__REQUIREMENT__. Below are records to be reproduced exactly and in full.

--------------------------------------------------

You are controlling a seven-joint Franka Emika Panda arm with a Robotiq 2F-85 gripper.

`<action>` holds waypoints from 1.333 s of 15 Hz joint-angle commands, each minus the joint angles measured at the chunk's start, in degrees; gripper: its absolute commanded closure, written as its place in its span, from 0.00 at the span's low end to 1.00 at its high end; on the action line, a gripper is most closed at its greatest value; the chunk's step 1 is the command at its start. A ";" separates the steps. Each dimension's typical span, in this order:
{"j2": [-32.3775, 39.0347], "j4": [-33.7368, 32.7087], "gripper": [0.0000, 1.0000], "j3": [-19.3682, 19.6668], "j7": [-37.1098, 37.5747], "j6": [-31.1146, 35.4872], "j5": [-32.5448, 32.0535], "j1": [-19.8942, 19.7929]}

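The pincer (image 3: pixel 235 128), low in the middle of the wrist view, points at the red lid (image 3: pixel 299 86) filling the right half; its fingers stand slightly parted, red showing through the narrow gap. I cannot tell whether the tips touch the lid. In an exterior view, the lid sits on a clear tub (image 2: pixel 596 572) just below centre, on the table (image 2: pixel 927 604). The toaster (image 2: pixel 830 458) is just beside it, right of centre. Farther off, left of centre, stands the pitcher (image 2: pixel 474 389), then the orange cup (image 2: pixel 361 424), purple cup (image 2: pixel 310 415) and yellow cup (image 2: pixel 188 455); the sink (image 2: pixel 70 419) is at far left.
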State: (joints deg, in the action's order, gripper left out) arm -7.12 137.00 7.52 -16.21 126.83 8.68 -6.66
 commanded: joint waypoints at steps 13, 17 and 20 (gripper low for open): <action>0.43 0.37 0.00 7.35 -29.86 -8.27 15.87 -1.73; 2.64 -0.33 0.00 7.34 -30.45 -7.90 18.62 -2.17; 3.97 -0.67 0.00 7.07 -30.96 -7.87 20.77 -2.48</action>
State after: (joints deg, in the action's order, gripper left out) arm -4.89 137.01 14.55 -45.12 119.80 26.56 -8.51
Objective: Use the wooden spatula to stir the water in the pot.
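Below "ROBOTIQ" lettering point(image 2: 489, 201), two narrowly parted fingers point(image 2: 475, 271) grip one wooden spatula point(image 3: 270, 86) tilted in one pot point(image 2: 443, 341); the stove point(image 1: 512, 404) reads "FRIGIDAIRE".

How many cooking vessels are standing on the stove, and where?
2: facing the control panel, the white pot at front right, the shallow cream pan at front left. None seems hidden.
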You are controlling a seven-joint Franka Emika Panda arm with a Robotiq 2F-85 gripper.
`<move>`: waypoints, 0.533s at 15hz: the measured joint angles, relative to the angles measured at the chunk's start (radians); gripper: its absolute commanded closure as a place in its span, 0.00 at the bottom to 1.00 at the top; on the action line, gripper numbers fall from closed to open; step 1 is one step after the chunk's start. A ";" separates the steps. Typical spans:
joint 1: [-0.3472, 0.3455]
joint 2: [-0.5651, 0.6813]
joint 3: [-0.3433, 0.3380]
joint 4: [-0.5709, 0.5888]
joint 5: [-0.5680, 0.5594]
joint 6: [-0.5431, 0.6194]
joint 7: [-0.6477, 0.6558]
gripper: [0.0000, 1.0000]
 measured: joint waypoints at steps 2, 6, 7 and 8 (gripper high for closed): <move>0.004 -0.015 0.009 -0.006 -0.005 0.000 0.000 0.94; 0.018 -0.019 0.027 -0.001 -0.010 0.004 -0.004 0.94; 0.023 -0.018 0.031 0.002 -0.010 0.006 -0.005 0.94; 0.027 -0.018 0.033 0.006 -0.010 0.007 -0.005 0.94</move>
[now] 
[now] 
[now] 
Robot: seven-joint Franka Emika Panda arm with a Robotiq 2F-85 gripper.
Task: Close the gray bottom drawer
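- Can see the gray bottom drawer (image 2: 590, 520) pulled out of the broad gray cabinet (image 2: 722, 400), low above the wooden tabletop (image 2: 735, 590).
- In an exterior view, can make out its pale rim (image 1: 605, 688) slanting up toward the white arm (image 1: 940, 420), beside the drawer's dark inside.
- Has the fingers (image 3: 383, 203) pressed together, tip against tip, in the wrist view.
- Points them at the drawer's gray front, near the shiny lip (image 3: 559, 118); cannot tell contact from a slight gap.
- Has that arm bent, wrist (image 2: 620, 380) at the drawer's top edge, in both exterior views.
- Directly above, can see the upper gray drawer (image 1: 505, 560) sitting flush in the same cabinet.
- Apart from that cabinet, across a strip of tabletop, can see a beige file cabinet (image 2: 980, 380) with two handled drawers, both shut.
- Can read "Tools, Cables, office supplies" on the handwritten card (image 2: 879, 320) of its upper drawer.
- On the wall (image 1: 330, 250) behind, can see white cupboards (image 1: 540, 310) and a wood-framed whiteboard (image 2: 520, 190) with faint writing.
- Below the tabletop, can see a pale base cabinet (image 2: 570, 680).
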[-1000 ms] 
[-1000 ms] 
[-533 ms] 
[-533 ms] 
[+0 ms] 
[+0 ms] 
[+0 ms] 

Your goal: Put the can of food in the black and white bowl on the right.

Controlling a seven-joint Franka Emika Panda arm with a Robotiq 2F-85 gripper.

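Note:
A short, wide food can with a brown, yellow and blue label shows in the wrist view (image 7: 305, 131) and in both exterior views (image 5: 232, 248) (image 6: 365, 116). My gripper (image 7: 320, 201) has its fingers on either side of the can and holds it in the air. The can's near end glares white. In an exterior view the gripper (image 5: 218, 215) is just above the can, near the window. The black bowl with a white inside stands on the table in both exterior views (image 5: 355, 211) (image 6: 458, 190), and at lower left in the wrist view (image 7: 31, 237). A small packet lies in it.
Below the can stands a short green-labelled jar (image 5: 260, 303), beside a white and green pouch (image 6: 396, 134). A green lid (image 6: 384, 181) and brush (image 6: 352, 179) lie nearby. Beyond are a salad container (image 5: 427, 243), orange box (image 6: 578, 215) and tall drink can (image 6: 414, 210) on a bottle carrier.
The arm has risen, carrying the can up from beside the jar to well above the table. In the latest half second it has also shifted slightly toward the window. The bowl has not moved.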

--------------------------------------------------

__RESULT OF THIS TASK__.
You are controlling a seven-joint Franka Emika Panda arm with a Robotiq 2F-85 gripper.

`<action>` holds waypoints from 1.333 s of 15 Hz joint-angle commands, each minus the joint angles measured at the chunk's start, in degrees; gripper: its absolute commanded closure, written as its place in its span, from 0.00 at the span's low end to 1.00 at its high end; on the action line, a gripper is most closed at its greatest value; the chunk's step 1 is the command at its start. A ";" separates the steps. Each dimension's typical span, in this order:
{"j2": [-32.3775, 39.0347], "j4": [-33.7368, 32.7087], "gripper": [0.0000, 1.0000], "j3": [-19.3682, 19.6668], "j7": [-37.1098, 37.5747], "j6": [-31.1146, 35.4872], "j5": [-32.5448, 32.0535], "j1": [-19.8942, 19.7929]}

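The pincer (image 3: pixel 235 128), low in the middle of the wrist view, points at the red lid (image 3: pixel 299 86) filling the right half; its fingers stand slightly parted, red showing through the narrow gap. I cannot tell whether the tips touch the lid. In an exterior view, the lid sits on a clear tub (image 2: pixel 596 572) just below centre, on the table (image 2: pixel 927 604). The toaster (image 2: pixel 830 458) is just beside it, right of centre. Farther off, left of centre, stands the pitcher (image 2: pixel 474 389), then the orange cup (image 2: pixel 361 424), purple cup (image 2: pixel 310 415) and yellow cup (image 2: pixel 188 455); the sink (image 2: pixel 70 419) is at far left.
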State: (joints deg, in the action's order, gripper left out) arm -7.12 137.00 7.52 -16.21 126.83 8.68 -6.66
 commanded: joint waypoints at steps 13, 17 and 20 (gripper low for open): <action>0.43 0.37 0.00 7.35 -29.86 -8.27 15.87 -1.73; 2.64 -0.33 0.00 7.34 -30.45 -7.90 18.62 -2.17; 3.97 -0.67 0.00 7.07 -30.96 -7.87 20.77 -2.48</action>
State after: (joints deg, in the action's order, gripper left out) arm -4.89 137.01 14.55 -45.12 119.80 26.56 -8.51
Objective: Use the wooden spatula to stir the water in the pot.
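Below "ROBOTIQ" lettering point(image 2: 489, 201), two narrowly parted fingers point(image 2: 475, 271) grip one wooden spatula point(image 3: 270, 86) tilted in one pot point(image 2: 443, 341); the stove point(image 1: 512, 404) reads "FRIGIDAIRE".

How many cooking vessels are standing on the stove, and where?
2: facing the control panel, the white pot at front right, the shallow cream pan at front left. None seems hidden.
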You are controlling a seven-joint Franka Emika Panda arm with a Robotiq 2F-85 gripper.
`<move>`: waypoints, 0.533s at 15hz: the measured joint angles, relative to the angles measured at the chunk's start (radians); gripper: its absolute commanded closure as a place in its span, 0.00 at the bottom to 1.00 at the top; on the action line, gripper numbers fall from closed to open; step 1 is one step after the chunk's start. A ";" separates the steps. Typical spans:
joint 1: [-0.3472, 0.3455]
joint 2: [-0.5651, 0.6813]
joint 3: [-0.3433, 0.3380]
joint 4: [-0.5709, 0.5888]
joint 5: [-0.5680, 0.5594]
joint 6: [-0.5431, 0.6194]
joint 7: [-0.6477, 0.6558]
gripper: [0.0000, 1.0000]
 measured: joint waypoints at steps 2, 6, 7 and 8 (gripper high for closed): <move>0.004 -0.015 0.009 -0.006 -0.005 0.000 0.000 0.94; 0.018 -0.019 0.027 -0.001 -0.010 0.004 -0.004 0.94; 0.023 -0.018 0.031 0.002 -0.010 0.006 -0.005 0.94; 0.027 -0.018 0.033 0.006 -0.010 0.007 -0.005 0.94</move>
[now] 
[now] 
[now] 
Robot: seven-joint Franka Emika Panda arm with a Robotiq 2F-85 gripper.
Task: Close the gray bottom drawer
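- Can see the gray bottom drawer (image 2: 590, 520) pulled out of the broad gray cabinet (image 2: 722, 400), low above the wooden tabletop (image 2: 735, 590).
- In an exterior view, can make out its pale rim (image 1: 605, 688) slanting up toward the white arm (image 1: 940, 420), beside the drawer's dark inside.
- Has the fingers (image 3: 383, 203) pressed together, tip against tip, in the wrist view.
- Points them at the drawer's gray front, near the shiny lip (image 3: 559, 118); cannot tell contact from a slight gap.
- Has that arm bent, wrist (image 2: 620, 380) at the drawer's top edge, in both exterior views.
- Directly above, can see the upper gray drawer (image 1: 505, 560) sitting flush in the same cabinet.
- Apart from that cabinet, across a strip of tabletop, can see a beige file cabinet (image 2: 980, 380) with two handled drawers, both shut.
- Can read "Tools, Cables, office supplies" on the handwritten card (image 2: 879, 320) of its upper drawer.
- On the wall (image 1: 330, 250) behind, can see white cupboards (image 1: 540, 310) and a wood-framed whiteboard (image 2: 520, 190) with faint writing.
- Below the tabletop, can see a pale base cabinet (image 2: 570, 680).
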[-1000 ms] 
[-1000 ms] 
[-533 ms] 
[-533 ms] 
[+0 ms] 
[+0 ms] 
[+0 ms] 

Your goal: Put the can of food in the black and white bowl on the right.

Controlling a seven-joint Franka Emika Panda arm with a Robotiq 2F-85 gripper.

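Note:
A short, wide food can with a brown, yellow and blue label shows in the wrist view (image 7: 305, 131) and in both exterior views (image 5: 232, 248) (image 6: 365, 116). My gripper (image 7: 320, 201) has its fingers on either side of the can and holds it in the air. The can's near end glares white. In an exterior view the gripper (image 5: 218, 215) is just above the can, near the window. The black bowl with a white inside stands on the table in both exterior views (image 5: 355, 211) (image 6: 458, 190), and at lower left in the wrist view (image 7: 31, 237). A small packet lies in it.
Below the can stands a short green-labelled jar (image 5: 260, 303), beside a white and green pouch (image 6: 396, 134). A green lid (image 6: 384, 181) and brush (image 6: 352, 179) lie nearby. Beyond are a salad container (image 5: 427, 243), orange box (image 6: 578, 215) and tall drink can (image 6: 414, 210) on a bottle carrier.
The arm has risen, carrying the can up from beside the jar to well above the table. In the latest half second it has also shifted slightly toward the window. The bowl has not moved.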

The output is complete, and nothing more is needed.